### TASK TO CARRY OUT
Only one stretch of the records below should be repeated. It starts with the line containing "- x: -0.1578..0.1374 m" and goes on through the line containing "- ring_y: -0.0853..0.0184", exactly as written.

### DATASET

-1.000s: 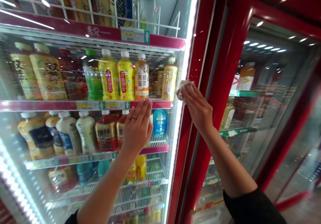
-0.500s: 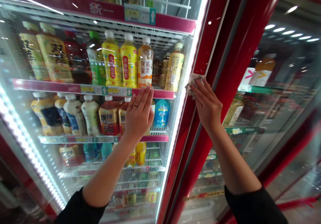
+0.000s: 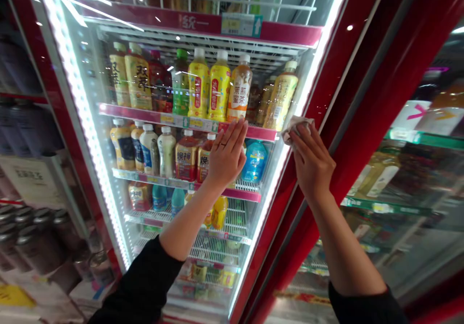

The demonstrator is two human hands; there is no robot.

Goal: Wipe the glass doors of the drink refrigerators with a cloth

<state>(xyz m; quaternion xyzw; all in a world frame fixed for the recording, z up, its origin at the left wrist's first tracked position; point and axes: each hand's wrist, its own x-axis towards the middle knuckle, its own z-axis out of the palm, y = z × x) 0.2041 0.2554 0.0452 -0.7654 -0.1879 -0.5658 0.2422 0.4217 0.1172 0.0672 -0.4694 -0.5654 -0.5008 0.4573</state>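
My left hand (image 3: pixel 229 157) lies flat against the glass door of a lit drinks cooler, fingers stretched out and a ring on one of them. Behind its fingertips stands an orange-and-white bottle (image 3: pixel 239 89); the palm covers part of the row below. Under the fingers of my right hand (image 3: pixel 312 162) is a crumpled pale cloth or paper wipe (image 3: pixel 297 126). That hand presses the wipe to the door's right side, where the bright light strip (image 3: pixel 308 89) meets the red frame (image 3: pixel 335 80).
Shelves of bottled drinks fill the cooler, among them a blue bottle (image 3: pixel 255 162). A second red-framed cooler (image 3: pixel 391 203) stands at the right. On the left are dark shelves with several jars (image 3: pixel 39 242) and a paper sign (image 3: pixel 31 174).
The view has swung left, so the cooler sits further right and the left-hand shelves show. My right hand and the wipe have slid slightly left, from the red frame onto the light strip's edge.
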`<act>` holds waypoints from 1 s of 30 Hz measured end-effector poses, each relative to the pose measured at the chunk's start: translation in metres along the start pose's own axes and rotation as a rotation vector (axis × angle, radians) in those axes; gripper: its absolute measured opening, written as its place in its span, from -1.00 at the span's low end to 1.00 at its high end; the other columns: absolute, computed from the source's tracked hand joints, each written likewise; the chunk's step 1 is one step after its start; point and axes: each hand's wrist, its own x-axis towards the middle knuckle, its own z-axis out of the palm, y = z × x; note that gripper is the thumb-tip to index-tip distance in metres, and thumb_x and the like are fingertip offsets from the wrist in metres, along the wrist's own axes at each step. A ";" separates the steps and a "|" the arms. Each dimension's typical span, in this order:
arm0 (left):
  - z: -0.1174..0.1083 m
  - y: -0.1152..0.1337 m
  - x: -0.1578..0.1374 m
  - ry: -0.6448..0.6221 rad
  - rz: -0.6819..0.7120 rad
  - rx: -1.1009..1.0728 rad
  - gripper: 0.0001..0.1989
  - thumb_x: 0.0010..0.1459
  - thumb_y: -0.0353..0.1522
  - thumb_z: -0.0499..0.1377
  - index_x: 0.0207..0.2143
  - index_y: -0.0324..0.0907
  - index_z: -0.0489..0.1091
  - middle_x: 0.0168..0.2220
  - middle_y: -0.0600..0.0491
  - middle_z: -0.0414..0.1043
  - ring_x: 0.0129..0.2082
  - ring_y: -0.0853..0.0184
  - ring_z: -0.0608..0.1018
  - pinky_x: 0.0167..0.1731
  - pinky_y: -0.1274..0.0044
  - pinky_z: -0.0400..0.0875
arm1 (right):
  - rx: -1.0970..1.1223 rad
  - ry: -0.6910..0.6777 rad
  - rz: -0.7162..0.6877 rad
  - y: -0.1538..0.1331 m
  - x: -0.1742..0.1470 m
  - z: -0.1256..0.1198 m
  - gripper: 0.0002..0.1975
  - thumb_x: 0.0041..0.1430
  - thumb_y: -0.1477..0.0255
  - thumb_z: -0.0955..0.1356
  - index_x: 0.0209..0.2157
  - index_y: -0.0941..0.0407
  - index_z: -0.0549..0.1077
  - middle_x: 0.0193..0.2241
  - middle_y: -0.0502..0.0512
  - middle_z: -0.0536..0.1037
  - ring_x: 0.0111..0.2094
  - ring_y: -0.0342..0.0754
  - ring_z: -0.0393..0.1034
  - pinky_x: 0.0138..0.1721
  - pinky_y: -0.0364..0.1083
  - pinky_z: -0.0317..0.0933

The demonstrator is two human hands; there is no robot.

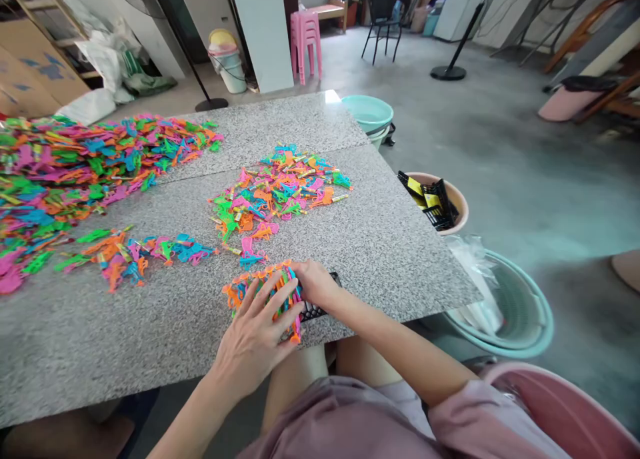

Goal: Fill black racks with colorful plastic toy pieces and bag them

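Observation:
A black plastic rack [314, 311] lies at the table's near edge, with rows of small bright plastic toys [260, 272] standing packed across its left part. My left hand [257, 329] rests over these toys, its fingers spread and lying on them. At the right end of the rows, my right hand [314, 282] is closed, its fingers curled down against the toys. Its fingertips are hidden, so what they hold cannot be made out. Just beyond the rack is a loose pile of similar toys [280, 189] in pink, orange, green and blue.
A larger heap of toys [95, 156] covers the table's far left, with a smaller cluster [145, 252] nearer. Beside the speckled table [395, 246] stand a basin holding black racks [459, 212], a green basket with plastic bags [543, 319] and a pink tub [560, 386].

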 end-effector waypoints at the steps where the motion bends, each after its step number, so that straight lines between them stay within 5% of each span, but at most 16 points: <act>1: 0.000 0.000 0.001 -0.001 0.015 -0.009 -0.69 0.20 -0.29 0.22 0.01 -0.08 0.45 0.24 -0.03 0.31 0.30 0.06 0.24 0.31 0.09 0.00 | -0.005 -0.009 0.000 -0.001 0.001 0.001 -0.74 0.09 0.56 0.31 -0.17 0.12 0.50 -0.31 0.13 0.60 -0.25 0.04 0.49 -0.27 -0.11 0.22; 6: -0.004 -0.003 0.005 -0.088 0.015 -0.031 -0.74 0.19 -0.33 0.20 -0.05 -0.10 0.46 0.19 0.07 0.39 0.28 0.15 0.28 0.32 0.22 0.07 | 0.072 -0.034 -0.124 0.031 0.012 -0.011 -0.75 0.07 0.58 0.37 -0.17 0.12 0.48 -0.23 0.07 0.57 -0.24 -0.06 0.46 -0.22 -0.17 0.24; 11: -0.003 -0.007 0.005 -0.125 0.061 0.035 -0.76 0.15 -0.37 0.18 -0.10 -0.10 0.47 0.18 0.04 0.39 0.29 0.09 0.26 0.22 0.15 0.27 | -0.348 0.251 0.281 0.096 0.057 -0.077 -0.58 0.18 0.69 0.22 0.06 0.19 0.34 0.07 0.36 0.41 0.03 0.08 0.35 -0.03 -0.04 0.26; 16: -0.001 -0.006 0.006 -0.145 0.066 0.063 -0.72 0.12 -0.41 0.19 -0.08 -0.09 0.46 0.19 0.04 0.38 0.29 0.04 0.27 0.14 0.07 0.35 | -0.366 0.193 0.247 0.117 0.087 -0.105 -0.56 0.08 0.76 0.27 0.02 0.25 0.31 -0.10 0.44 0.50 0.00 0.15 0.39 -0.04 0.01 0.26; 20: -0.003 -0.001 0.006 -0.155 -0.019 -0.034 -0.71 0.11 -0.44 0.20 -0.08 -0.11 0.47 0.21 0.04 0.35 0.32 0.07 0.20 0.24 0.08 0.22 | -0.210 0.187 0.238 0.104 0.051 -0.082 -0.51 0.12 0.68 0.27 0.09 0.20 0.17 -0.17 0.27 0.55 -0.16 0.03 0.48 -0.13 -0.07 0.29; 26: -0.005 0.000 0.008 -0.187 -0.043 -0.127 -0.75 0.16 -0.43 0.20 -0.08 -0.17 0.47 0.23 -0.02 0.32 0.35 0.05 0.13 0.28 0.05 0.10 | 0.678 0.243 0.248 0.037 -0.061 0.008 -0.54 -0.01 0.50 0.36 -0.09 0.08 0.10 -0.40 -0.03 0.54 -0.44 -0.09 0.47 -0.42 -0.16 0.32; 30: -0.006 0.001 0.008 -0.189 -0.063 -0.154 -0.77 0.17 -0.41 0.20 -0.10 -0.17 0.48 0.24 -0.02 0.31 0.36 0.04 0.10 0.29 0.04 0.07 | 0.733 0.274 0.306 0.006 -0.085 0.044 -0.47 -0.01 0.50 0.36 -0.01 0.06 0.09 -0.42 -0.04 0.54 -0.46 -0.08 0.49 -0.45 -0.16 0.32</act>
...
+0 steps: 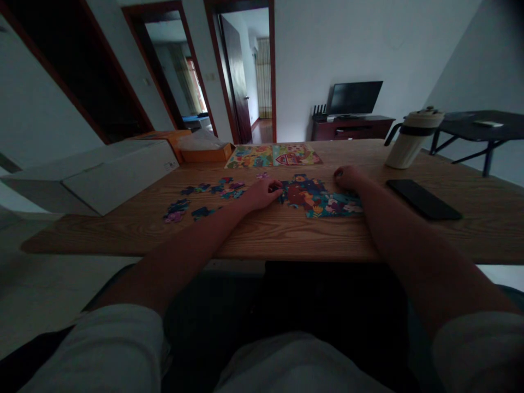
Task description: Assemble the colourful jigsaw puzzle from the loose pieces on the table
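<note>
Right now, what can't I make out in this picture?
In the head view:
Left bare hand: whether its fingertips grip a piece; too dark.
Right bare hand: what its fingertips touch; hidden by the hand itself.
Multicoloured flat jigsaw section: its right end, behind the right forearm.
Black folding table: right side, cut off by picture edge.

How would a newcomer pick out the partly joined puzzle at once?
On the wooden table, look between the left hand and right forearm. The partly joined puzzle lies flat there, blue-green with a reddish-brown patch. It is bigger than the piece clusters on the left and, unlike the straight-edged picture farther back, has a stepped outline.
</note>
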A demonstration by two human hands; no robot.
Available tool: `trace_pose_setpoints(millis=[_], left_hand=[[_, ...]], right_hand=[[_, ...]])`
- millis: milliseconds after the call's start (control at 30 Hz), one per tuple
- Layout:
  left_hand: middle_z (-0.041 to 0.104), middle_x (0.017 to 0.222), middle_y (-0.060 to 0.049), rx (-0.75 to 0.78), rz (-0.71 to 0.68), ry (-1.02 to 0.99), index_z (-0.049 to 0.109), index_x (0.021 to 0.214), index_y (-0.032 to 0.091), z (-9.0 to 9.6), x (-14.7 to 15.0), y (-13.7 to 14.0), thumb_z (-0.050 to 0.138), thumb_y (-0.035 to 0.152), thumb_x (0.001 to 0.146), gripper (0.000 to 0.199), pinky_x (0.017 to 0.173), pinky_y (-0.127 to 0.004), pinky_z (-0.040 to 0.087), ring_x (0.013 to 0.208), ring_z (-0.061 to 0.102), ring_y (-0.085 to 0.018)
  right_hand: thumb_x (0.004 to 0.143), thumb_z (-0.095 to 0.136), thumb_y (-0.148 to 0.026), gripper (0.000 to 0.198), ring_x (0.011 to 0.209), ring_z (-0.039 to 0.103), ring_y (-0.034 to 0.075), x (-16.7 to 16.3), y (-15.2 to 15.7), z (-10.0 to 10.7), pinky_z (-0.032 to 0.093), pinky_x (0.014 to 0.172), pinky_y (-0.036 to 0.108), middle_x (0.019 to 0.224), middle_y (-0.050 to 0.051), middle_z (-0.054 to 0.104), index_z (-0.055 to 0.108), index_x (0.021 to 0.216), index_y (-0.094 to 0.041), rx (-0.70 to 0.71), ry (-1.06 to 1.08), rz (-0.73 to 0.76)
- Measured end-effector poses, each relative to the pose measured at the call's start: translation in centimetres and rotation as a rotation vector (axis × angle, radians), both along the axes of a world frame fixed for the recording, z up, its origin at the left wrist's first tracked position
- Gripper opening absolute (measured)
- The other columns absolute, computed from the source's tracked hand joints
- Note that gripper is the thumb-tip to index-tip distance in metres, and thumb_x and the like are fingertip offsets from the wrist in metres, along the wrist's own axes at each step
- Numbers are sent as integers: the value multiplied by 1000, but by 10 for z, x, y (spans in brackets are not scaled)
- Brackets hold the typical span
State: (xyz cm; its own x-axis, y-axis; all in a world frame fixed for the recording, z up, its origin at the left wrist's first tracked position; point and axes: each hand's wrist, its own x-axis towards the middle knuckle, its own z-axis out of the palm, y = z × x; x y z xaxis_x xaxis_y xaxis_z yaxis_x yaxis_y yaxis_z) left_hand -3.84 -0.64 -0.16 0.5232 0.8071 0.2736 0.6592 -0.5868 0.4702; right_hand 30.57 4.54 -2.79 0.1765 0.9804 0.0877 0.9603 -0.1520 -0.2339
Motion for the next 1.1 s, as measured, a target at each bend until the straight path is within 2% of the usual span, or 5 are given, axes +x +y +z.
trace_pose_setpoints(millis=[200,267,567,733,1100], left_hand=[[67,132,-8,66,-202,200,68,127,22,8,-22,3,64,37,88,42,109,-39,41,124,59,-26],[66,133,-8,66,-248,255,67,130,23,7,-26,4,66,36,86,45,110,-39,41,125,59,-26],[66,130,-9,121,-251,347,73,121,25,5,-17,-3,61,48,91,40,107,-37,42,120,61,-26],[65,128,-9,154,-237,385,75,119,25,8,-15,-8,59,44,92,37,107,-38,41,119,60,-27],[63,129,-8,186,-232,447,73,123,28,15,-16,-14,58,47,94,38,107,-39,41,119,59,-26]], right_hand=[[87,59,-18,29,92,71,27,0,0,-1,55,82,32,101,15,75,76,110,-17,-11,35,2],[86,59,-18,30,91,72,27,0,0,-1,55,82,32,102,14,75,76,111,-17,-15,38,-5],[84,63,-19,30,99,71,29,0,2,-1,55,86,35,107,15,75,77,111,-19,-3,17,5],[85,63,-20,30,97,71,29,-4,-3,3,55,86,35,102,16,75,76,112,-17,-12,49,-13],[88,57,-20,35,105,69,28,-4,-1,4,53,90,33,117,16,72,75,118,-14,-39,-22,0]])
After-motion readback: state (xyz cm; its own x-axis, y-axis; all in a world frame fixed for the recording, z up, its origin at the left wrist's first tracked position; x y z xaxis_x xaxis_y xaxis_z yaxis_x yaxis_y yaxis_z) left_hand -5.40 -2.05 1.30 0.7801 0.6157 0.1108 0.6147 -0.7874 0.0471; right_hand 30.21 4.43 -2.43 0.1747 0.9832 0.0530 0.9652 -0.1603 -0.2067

### TASK ANSWER
  - x: -0.1578..0.1374 m
  - ry: -0.6448..0.6221 rad
  - rz: -0.6819..0.7120 rad
  - rx: -1.1009..1.0728 rad
  - gripper: 0.0001..0.1989
  - thumb_x: 0.0010..0.1459
  - thumb_y: -0.0353..0.1522
  - thumb_z: -0.0499..0.1377
  - index_x: 0.0207..0.2143
  - index_y: -0.0324..0.0907
  - index_z: -0.0489..0.1091
  - middle_x: 0.0168..0.2220
  - middle_y: -0.0600..0.0491
  - middle_z: -0.0414..0.1043
  - ring_x: 0.0129..0.2082
  - ring_y: -0.0853..0.0184

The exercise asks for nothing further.